C’est l’idée forte qui se dégage de la célébration de la 10ème édition de la journée africaine y relative dont la ville de Maroua a abrité les activités.

Promouvoir et renforcer les mécanismes nécessaires pour prévenir, détecter, réprimer et éradiquer la corruption dans les secteurs public et privé. C’est ce qu’on retient des activités organisées à Maroua à la faveur de la célébration de la 10ème édition de la journée africaine de lutte contre la corruption. C’était sous la présidence de Midjiyawa Bakari, le gouverneur de la région de l’Extrême-Nord, en présence du révérend Dr Dieudonné Massi Gams, président de la Commission nationale anti-corruption (Conac). Du 8 au 11 juillet 2026, les responsables des administrations publiques, des associations, de la société civile, des forces de maintien de l’ordre et de la sécurité, les responsables religieux, les leaders traditionnels et autres leaders d’opinions, ont réfléchi sur comment réduire ce fléau à sa plus simple expression.

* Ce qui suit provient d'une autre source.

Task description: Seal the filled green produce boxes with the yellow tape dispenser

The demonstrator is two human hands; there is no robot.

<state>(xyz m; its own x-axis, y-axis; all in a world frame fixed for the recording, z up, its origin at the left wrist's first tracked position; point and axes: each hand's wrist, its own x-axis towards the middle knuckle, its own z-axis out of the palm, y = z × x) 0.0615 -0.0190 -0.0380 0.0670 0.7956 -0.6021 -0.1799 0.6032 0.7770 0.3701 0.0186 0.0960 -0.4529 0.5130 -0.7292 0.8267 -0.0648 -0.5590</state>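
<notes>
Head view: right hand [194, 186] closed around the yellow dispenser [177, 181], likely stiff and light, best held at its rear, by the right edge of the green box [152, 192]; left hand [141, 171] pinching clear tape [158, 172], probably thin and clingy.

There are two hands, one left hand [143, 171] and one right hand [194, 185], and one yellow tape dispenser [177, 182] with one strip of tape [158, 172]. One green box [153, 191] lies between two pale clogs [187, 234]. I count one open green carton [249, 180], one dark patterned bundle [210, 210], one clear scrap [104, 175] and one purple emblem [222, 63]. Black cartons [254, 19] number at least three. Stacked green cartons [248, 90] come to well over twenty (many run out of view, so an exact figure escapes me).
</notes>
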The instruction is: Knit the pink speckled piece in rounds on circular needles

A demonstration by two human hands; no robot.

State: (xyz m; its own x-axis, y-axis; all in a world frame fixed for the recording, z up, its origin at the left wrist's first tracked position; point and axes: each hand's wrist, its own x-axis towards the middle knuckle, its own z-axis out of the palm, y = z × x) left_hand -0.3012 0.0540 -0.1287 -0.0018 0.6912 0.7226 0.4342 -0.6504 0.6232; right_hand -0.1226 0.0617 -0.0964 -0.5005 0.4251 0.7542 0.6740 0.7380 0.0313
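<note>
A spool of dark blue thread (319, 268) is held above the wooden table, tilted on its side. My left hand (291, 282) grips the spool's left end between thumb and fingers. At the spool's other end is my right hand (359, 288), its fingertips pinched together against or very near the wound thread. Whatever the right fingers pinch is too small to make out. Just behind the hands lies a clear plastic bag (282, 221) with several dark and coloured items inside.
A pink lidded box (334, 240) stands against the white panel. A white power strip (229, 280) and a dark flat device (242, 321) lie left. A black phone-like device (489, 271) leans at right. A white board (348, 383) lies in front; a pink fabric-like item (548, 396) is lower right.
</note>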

Pour le gouverneur de la région de l’Extrême-Nord, il est urgent de quitter de la théorie à la pratique sur le terrain. « Rien ne sera plus comme avant. Nous allons faire le tour de la région pour sensibiliser davantage les populations sur la dangerosité de la corruption. Nous sommes sûrs que pour le prochain classement, la région de l’Extrême-nord sera plus honorable. La région va servir de modèle », a déclaré Midjiyawa Bakari. Pour le président de la Conac, Dr Dieudonné Massi Gams, toutes les autorités, administratives, législatives, les forces de maintien de l’ordre, traditionnelles et religieuses, chacune dans son domaine ne doit ménager aucun effort pour affranchir le Cameroun de la corruption.

S’il est vrai que la quasi-totalité des activités marquant cette 10ème édition se sont déroulées dans un espace clos à Domayo,  la Conac est sortie de l’ombre en organisant une gigantesque caravane motorisée dans les principales artères de la ville de Maroua.